Hong Kong should create more scenarios for adopting services provided by local technology enterprises to boost its status as a technology and innovation hub.
Panelists made this point on Friday at a roundtable hosted by the Democratic Alliance for the Betterment and Progress of Hong Kong, the city’s largest political party.
The roundtable invited entrepreneurs from the innovation and technology industry to exchange views on how to foster industry development as part of the Guangdong-Hong Kong-Macao Greater Bay Area economic blueprint.
The administration should strengthen its abilities to carry out procurement policies that favor technology services provided by local companies
“The administration should strengthen its abilities to carry out procurement policies that favor technology services provided by local companies,” DAB lawmaker Elizabeth Quat said
The administration is slow in revamping outdated legislation to foster industry development, she said.
The government in 2017 pledged that its expenditure on research and development as a percentage of GDP would increase from 0.73 percent to 1.5 percent between 2017 and 2022. It also earmarked HK$50 billion ($6.38 billion) in 2018 for innovation and technology development.
“The Hong Kong market does not provide adequate scenarios for the adoption of technology services. The lack of these is the main hurdle hindering the development of the city’s innovation and technology industry,” said Shang Hailong, general manager at SenseTime Hong Kong, a global technology company specializing in artificial intelligence.
Hendrick Sin, president of the Internet Professional Association, said the government should do more to cultivate technology experts at the middle and junior level in companies.
“The government also does not provide adequate support for technology startups to conduct product trials.
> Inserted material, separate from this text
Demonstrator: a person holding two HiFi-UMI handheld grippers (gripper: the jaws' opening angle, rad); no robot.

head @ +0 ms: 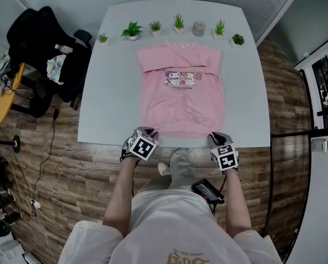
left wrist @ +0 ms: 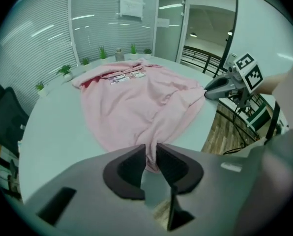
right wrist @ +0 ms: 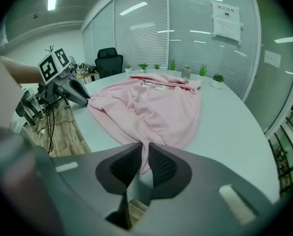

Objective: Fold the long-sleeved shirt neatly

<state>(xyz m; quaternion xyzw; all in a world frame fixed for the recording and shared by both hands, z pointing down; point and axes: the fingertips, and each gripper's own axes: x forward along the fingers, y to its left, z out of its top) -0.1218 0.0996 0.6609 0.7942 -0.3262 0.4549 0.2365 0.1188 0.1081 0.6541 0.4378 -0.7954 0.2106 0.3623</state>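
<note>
A pink long-sleeved shirt [head: 183, 95] with a cartoon print lies flat on the white table [head: 109, 81], sleeves folded in across the chest, hem toward me. My left gripper [head: 147, 132] is shut on the hem's left corner; in the left gripper view the pink shirt [left wrist: 136, 100] bunches between the jaws of the left gripper [left wrist: 151, 157]. My right gripper [head: 215, 138] is shut on the hem's right corner, and the right gripper view shows the shirt [right wrist: 154, 107] pinched in the right gripper [right wrist: 145, 157]. Each gripper view shows the other gripper holding its corner.
Several small potted plants [head: 132, 30] and a grey cup [head: 199, 28] line the table's far edge. A black office chair [head: 40, 48] with clutter stands at the left on the wooden floor. The table's near edge runs just under both grippers.
</note>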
The limited market size of Hong Kong impedes technology companies from obtaining further funding from the capital market,” Sin said.
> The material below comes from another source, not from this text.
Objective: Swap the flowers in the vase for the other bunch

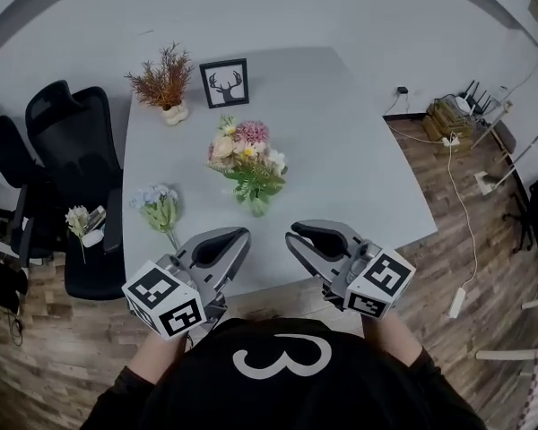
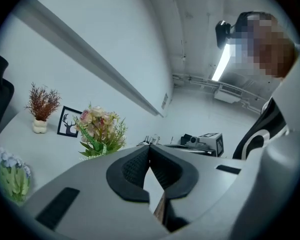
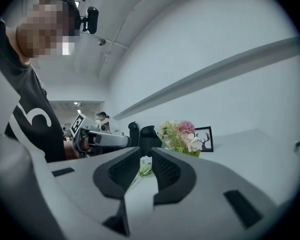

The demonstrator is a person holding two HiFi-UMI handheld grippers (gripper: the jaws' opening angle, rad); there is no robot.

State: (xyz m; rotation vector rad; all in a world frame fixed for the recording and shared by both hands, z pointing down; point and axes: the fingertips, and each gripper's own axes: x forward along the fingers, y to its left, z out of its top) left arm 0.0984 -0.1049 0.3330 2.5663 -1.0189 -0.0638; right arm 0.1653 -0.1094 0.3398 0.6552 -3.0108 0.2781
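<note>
A bunch of pink and cream flowers [image 1: 244,155] stands in a vase in the middle of the grey table [image 1: 359,177]; foliage hides most of the vase. A pale blue bunch [image 1: 158,202] lies flat on the table to its left. Both grippers hover over the near table edge, pointing level and holding nothing. My left gripper [image 1: 242,235] is shut, its tips touching [image 2: 150,146]. My right gripper [image 1: 291,237] stands open by a narrow slit [image 3: 146,154]. Through that slit the blue bunch [image 3: 145,164] shows far off. The vase bunch [image 2: 99,129] [image 3: 180,134] appears in both gripper views.
At the back of the table stand a dried russet plant in a white pot [image 1: 166,81] and a framed deer picture [image 1: 224,82]. A black office chair [image 1: 76,168] sits left of the table with a small white flower [image 1: 79,222] on it. Cables lie on the floor at the right.
</note>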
Smart-city technology is one of the scenarios that Hong Kong should capitalize on in order to boost the city’s status as an innovation and technology hub.
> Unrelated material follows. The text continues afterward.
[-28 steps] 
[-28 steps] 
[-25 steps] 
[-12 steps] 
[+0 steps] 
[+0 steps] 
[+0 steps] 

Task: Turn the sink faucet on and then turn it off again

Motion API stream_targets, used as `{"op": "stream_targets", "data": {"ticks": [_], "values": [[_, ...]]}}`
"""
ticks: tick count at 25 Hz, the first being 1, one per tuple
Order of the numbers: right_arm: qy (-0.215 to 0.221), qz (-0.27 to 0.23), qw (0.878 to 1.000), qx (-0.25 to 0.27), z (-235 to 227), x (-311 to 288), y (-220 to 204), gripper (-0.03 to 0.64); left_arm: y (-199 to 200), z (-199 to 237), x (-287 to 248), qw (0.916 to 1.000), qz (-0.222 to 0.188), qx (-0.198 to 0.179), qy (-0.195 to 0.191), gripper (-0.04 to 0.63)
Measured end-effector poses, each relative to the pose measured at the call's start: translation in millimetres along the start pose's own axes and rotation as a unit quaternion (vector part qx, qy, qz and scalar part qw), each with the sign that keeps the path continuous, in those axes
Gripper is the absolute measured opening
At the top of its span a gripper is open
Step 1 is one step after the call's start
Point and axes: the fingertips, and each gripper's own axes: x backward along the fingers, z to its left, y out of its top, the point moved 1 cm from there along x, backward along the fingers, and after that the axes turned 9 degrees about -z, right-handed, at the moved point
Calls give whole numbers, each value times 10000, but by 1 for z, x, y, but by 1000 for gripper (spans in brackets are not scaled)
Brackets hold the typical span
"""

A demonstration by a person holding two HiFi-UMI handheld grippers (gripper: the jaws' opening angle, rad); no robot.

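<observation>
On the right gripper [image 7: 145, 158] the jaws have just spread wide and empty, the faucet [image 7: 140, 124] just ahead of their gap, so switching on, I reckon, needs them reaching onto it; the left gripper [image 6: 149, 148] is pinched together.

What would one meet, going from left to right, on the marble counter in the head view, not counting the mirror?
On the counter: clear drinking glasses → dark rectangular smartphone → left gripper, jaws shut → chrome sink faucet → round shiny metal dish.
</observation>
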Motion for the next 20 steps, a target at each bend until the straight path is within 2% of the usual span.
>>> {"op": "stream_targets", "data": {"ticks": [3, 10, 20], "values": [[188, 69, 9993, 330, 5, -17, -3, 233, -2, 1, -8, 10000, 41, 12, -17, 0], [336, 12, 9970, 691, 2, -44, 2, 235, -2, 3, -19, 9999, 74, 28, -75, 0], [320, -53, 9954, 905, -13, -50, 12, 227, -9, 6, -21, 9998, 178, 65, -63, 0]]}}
“The government should take a step big forward — negotiating with other governments to push other countries to adopt Hong Kong’s smart technology solutions,” Smart City Consortium President Gary Yeung said.
The first 50 smart lampposts under a government pilot program are being installed in selected road sections in Kwun Tong and the Kai Tak Development Area. They will begin operating at the end of June. The smart lampposts are being developed under the Multi-Functional Smart Lampposts pilot program under the Smart City Blueprint
Equipped with sensors, data networks and related digital facilities, smart lampposts can enhance city management through the collection of real-time data such as weather, environment and traffic. They are suitable for installing microcell stations of fifth-generation (5G) mobile communications services and providing Wi-Fi and future 5G services to people.
In addition to Kwun Tong and the Kai Tak Development Area, the government will progressively install about 400 smart lampposts in the next three years in the Central, Admiralty, Causeway Bay and Wan Chai districts, as well as Tsim Sha Tsui. The administration will evaluate the program’s performance next year.
Amid the development of the Bay Area, entrepreneurs should also evaluate their business prospects.
“Technology entrepreneurs in the Bay Area can develop and promote their technology standards to the world,” said Jimmy Tao, managing director and CEO of Vitargent International Holdings, a bio-testing technology company for product safety.
Hong Kong, with its stringent standards in food safety and biotechnology, could become a leader in promoting such standards, he added.